*YOUR ASSIGNMENT*.
What is needed here is an exact repetition of the records below, beginning at the line that has "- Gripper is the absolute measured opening" and stopping after the line that has "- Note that".

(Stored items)
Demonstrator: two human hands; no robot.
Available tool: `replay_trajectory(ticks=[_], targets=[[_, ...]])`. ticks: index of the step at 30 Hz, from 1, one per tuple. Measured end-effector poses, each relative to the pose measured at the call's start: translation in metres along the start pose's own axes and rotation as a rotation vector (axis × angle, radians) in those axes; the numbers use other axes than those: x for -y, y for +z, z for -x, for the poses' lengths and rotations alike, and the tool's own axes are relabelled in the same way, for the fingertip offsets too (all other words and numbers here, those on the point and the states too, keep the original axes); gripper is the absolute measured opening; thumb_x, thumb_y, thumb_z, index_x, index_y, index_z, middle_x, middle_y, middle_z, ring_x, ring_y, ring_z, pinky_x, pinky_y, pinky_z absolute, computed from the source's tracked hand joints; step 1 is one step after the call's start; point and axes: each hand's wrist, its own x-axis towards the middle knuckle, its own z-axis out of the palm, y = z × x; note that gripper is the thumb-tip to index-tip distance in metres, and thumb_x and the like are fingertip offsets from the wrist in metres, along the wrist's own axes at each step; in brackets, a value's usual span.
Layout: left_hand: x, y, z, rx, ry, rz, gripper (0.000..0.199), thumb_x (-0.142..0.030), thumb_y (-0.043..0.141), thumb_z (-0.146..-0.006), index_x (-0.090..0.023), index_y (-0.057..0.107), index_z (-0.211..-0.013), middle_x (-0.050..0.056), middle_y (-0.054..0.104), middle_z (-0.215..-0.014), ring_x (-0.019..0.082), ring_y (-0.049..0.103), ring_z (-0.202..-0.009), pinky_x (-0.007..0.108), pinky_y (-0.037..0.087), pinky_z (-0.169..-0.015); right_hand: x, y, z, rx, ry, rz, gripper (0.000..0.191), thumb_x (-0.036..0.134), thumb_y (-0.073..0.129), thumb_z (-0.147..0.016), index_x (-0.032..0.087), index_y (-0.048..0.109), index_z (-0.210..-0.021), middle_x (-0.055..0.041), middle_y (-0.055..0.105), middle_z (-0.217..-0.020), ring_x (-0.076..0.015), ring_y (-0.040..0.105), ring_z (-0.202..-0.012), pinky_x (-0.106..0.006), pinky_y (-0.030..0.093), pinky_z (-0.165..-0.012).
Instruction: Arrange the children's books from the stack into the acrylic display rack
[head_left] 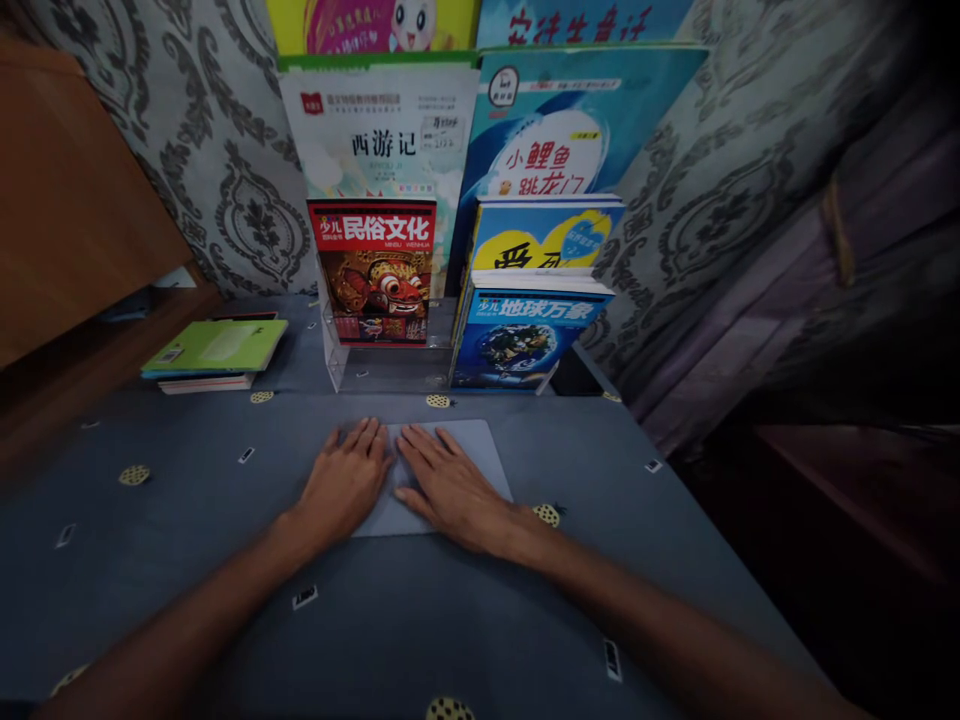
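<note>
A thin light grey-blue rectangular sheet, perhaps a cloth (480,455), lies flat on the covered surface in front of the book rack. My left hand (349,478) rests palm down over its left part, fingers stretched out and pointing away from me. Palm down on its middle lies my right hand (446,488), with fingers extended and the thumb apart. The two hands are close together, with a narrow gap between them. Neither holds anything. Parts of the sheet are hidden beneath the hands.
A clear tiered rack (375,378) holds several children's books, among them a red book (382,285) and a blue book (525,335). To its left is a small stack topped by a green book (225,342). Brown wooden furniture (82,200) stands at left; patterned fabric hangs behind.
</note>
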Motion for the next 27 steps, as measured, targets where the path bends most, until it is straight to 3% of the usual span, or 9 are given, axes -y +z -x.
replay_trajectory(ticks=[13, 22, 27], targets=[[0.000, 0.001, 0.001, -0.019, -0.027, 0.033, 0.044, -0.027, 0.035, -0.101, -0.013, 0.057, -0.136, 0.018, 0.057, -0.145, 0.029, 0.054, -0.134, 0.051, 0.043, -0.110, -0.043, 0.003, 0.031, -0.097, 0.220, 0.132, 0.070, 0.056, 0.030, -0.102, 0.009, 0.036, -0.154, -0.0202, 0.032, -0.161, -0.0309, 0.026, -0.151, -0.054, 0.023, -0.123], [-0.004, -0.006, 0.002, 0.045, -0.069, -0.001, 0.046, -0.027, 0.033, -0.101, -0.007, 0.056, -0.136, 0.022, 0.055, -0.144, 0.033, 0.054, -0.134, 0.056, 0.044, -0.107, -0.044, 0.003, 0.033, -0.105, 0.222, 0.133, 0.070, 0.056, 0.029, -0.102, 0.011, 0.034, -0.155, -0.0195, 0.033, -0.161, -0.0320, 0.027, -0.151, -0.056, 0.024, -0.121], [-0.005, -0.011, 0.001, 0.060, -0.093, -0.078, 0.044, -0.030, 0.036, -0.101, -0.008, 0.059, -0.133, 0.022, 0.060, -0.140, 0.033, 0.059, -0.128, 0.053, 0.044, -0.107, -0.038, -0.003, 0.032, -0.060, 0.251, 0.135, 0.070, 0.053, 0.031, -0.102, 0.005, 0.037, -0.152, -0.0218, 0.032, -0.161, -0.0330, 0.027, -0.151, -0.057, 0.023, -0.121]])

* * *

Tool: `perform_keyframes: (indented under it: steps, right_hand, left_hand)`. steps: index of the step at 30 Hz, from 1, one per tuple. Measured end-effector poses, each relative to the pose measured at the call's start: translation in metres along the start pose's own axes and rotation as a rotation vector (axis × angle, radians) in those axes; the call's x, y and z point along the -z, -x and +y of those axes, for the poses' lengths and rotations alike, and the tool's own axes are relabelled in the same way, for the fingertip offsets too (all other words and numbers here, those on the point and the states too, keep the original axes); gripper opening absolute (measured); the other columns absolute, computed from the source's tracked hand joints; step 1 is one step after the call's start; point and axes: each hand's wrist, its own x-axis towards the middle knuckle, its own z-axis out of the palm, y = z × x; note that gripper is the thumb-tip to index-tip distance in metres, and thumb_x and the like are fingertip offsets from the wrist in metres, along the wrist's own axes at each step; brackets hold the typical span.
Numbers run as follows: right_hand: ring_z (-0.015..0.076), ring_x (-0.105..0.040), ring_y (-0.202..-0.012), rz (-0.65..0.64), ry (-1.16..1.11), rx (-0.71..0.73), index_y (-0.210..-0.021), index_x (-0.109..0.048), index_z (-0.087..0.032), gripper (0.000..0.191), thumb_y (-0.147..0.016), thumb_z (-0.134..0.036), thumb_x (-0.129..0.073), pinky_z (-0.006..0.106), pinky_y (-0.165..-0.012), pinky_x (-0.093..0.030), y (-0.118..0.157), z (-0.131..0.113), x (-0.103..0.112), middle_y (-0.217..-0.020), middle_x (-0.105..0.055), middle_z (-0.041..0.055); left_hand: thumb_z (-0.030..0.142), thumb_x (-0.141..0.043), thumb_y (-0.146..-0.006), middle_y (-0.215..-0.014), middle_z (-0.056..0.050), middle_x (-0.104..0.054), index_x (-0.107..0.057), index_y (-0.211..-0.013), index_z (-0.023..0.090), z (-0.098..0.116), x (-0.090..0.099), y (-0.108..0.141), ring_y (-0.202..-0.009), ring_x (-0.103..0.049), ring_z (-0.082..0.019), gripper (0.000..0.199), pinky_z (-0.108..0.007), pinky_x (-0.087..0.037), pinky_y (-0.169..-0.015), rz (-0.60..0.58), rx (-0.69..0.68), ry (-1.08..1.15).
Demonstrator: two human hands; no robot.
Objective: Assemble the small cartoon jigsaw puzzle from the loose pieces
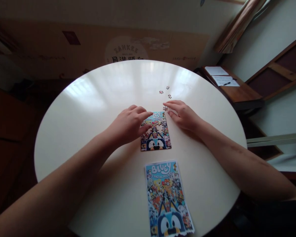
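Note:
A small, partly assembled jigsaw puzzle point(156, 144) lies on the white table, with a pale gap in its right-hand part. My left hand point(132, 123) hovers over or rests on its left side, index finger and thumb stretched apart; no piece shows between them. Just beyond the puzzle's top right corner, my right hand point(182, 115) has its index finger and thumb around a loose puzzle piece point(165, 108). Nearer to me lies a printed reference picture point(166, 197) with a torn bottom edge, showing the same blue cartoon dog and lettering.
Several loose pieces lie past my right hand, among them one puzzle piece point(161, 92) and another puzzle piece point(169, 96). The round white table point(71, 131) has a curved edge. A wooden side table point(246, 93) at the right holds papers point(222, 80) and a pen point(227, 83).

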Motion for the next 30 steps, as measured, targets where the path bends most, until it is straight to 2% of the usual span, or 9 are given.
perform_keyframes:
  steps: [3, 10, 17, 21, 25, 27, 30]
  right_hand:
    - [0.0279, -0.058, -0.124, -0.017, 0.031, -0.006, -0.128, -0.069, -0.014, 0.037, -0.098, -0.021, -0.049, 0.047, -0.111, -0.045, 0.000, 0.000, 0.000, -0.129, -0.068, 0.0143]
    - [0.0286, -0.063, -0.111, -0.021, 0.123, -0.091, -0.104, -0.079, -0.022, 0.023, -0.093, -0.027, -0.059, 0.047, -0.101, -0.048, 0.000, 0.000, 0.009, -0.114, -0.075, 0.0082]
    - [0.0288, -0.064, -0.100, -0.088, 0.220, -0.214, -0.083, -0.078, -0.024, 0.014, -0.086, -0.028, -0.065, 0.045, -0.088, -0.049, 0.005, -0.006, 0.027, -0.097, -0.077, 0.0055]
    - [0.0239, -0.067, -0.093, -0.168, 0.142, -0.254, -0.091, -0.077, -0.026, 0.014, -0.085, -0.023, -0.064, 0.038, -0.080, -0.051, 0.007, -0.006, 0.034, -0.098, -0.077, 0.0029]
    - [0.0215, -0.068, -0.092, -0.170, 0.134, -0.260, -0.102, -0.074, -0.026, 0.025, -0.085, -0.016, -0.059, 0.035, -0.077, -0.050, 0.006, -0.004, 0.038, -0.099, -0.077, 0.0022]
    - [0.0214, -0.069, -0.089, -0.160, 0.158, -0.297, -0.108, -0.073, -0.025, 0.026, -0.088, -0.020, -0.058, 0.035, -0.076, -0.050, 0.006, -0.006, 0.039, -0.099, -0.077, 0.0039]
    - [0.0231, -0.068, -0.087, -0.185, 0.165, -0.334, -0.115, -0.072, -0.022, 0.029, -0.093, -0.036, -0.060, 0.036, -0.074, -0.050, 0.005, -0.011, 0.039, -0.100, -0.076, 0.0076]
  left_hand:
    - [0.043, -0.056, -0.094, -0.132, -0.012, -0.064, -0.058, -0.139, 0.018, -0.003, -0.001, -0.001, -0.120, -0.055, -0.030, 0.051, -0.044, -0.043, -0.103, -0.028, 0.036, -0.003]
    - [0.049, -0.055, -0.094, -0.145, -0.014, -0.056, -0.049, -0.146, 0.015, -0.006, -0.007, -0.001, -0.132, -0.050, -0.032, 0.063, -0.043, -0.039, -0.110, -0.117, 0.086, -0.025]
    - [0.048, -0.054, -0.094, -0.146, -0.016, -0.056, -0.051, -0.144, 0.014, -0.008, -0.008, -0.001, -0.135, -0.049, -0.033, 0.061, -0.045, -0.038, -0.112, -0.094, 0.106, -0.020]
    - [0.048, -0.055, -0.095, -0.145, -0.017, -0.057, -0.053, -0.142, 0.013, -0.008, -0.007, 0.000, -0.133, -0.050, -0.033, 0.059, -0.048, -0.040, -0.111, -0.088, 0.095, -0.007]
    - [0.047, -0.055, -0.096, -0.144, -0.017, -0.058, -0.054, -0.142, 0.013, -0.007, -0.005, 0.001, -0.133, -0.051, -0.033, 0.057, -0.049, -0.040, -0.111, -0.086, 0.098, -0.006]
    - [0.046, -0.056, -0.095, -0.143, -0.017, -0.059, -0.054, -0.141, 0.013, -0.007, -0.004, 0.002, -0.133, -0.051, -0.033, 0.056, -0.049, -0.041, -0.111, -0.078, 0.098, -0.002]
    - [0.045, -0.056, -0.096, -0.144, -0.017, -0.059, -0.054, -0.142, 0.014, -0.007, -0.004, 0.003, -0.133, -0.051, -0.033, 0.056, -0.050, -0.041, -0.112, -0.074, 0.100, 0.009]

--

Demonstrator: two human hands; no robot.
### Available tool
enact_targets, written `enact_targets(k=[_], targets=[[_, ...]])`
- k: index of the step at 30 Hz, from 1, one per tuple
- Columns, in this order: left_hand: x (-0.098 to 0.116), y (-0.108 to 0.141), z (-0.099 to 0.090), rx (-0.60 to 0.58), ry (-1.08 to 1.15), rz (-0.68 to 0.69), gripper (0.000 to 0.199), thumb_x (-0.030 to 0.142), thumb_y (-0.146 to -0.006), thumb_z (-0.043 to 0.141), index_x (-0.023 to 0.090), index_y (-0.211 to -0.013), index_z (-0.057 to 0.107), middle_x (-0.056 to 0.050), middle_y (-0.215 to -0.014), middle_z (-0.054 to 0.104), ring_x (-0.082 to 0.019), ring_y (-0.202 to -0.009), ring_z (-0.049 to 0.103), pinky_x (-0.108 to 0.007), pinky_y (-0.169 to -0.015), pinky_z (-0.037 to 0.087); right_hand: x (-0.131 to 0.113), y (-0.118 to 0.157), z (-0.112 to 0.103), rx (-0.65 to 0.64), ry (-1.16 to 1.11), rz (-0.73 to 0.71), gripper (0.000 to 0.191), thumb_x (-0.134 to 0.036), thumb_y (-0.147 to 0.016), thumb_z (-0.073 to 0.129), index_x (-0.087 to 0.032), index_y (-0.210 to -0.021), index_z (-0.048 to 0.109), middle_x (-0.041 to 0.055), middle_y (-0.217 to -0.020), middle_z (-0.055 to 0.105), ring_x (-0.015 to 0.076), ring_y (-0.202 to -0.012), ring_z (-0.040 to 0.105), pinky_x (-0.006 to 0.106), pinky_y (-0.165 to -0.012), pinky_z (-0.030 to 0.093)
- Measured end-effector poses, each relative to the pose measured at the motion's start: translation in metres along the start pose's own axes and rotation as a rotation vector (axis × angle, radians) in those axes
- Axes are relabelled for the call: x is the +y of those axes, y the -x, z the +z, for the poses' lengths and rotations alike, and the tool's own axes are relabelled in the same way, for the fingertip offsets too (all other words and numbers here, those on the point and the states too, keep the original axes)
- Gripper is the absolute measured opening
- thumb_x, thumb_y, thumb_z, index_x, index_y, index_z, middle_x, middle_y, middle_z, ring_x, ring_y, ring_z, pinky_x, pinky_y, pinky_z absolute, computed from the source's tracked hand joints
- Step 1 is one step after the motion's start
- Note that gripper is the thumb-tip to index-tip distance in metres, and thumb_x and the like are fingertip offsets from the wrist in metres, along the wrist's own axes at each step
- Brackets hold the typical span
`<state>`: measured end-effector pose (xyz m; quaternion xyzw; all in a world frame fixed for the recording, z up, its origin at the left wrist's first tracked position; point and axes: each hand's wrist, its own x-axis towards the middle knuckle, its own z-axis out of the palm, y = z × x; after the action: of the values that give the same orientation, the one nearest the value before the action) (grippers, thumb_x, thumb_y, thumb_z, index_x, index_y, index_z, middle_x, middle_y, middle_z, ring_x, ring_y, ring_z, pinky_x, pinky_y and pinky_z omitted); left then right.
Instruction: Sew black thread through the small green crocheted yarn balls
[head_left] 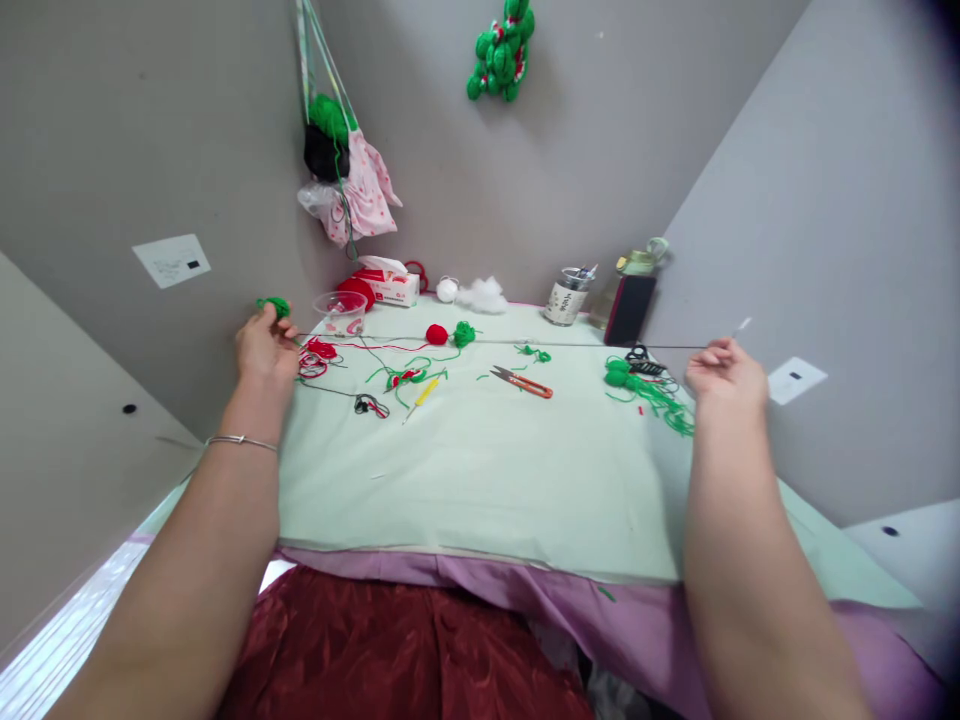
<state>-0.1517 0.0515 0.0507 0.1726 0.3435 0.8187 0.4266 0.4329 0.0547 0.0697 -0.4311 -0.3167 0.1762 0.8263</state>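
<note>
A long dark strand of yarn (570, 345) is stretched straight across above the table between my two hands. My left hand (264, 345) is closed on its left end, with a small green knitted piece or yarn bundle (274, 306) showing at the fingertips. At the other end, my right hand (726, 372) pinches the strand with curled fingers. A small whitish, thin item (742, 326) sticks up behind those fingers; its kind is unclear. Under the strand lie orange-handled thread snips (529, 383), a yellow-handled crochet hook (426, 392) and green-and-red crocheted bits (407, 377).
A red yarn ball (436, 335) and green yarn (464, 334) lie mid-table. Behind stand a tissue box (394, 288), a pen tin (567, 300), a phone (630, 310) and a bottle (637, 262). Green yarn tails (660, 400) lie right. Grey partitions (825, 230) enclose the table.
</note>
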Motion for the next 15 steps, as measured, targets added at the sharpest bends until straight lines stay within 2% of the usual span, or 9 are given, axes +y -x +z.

*RESULT FOR THIS EXERCISE*.
- Gripper is the absolute measured opening
- thumb_x, thumb_y, thumb_z, index_x, index_y, index_z, middle_x, middle_y, middle_z, ring_x, ring_y, ring_z, pinky_x, pinky_y, pinky_z absolute, computed from the source's tracked hand joints
- Step 1 is one step after the motion's start
- Note that gripper is the thumb-tip to index-tip distance in metres, and thumb_x and the like are fingertip offsets from the wrist in metres, along the wrist's own axes at each step

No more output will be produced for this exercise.